Many of the changes over the last 10 years have been determined by improvements in fan efficiencies and a lowering of running costs. The Energy-Related Products (ErP) legislation has been the main protagonist in this area, driving modifications to impellers, motors and controls.

One of the first major improvements was back in June 2011 (EU Regulation 640/2009), when all motors with an output rating of between 0.75 kW and 375 kW had to meet the IE2 standard of energy efficiency. The next phase is scheduled for 2015 and will further improve these standards, with IE3 motors eventually becoming the minimum requirement.

In between these two steps, the industry ushered in ErP Regulation EU 327/2011, which came into force in January 2013. This applied to all fans driven, or designed to be driven, by electric motors with an input power of between 125 W and 500 kW. It specified minimum fan/motor efficiencies for all fan types, regardless of whether they operate as an individual unit or as a component within a device.

Finally, the ErP Directive for fans also has a second tier of tightened regulations due in 2015. Not only will they be far more onerous, but will also certainly rule out the sale of many products currently on the market today.

A holistic view

To comply with the latest (and forthcoming) legislation, the ventilation sector needs to adopt an integrated approach, from product conception to system design.

Flakt Woods, ventilation, fans
The heart of a ventilation system — high-tech fans.

New materials have been the first major change, with an increased use of plastics or composites in fan impeller construction. This has been combined with new impeller designs — such as blade wing tip/trailing edge features and thinner blade sections — which are all designed to reduce energy use, noise levels and material costs.

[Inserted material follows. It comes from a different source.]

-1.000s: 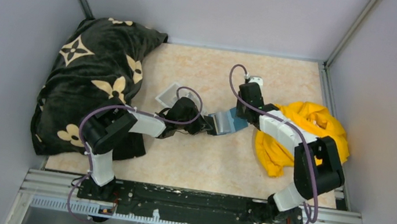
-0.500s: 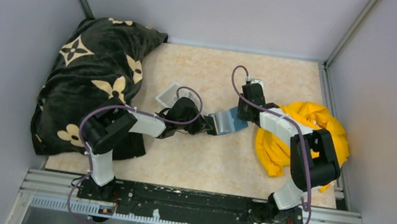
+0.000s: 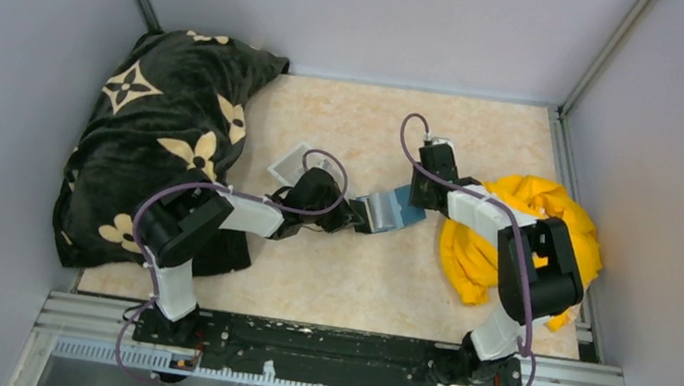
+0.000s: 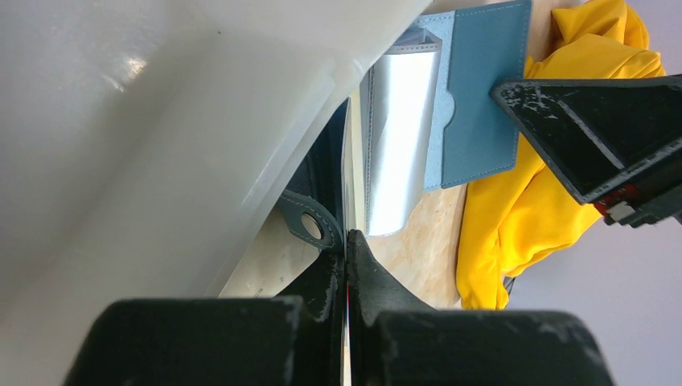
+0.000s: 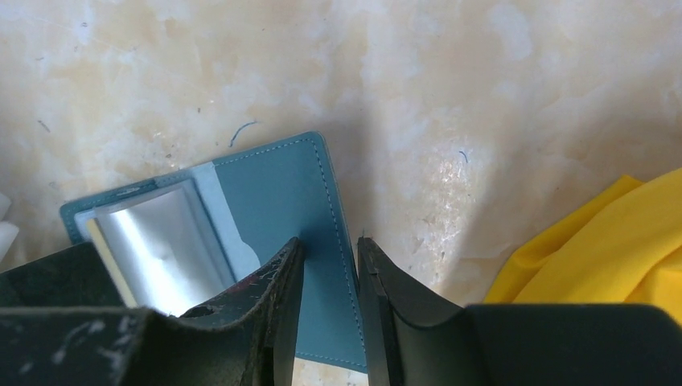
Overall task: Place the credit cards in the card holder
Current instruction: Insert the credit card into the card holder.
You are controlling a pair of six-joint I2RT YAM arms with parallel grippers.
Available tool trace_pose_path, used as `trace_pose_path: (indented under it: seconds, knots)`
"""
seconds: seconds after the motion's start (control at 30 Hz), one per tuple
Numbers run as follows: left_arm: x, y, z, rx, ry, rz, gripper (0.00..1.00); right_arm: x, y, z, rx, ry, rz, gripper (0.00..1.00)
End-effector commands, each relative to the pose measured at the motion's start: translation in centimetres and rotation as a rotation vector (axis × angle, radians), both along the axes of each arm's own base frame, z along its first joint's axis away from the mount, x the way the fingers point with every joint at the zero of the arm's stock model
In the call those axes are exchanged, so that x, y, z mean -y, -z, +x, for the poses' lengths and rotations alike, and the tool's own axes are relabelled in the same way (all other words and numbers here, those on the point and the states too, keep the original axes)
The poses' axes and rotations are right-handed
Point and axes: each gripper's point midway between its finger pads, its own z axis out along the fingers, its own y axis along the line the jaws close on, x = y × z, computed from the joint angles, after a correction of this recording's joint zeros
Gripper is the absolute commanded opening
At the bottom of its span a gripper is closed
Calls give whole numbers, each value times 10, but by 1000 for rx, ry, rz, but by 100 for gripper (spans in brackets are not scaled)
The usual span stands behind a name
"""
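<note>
The card holder (image 3: 388, 210) is laid open at the middle of the bench (image 3: 345, 284), long axis slanted near-left to far-right. Its left end is met by the closed left hand (image 4: 346, 245). Its right flap edge is straddled by the narrowly parted right hand (image 5: 328, 245). Yellow cloth (image 3: 576, 226) is heaped at the right edge.

I get even, diffuse overhead light; shadows on the table (image 3: 357, 276) are soft. In the left wrist view a white surface (image 4: 145, 121), possibly a tray, sits blurred up close with a glare spot. The card holder (image 5: 281, 193) lining reflects brightly.
</note>
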Motion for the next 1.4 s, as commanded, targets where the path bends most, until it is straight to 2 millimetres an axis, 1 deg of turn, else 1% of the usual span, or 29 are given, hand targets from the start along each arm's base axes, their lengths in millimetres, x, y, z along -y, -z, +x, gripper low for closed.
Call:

Over the coming years, there will also be an increased use of engineering tools, such as computational fluid dynamics (CFD) and finite element analysis (FEA). While rapid prototyping, with focus on static and rotating element geometry design, will all serve to drive efficiencies to increasingly higher levels, lower running costs and reduce the time for new products to reach the market.

To complement higher-efficiency products, there will also be a greater need for fully integrated intelligent controls with BMS compatibility. For AHUs and ERUs (energy-recovery units), these are already embedded within the product design but, for fans, controls will need to be more refined to provide a more intuitive human-machine interface, as demonstrated by the Ipsum control unit from Fläkt Woods.

Future fans

So, what lies in store for fans and the ventilation industry as a whole?

In the short term, progress will be driven by further step changes in motor and fan legislation. And, by virtue of higher efficiency targets being set by future ErP Directives, overall running costs of fans and ventilation systems will continue to fall. In addition, there will be greater importance placed on effective integration of control systems into the BMSs of commercial buildings. This will be in line with the general expectation — shared throughout the HVAC industry — that control interfaces will become more user-friendly and accessible, allowing facilities managers to more proactively adapt ventilation to meet occupancy requirements.

To look beyond the next five years is a difficult task, especially for an industry that, until recently, has been relatively conservative and slow to change. It is unlikely that there will be a radical conversion to new energy sources or extreme technologies, so there will no doubt be greater emphasis placed upon manufacturers to innovate and deliver low-cost, high-performance products to suit the requirements of new commercial buildings.

Regardless of the direction and advances in the commercial ventilation industry over the next decade, fans will continue to play a central role. After all, without them, the industry would simply cease to exist.

Andy Cardy is product manager at Fläkt Woods.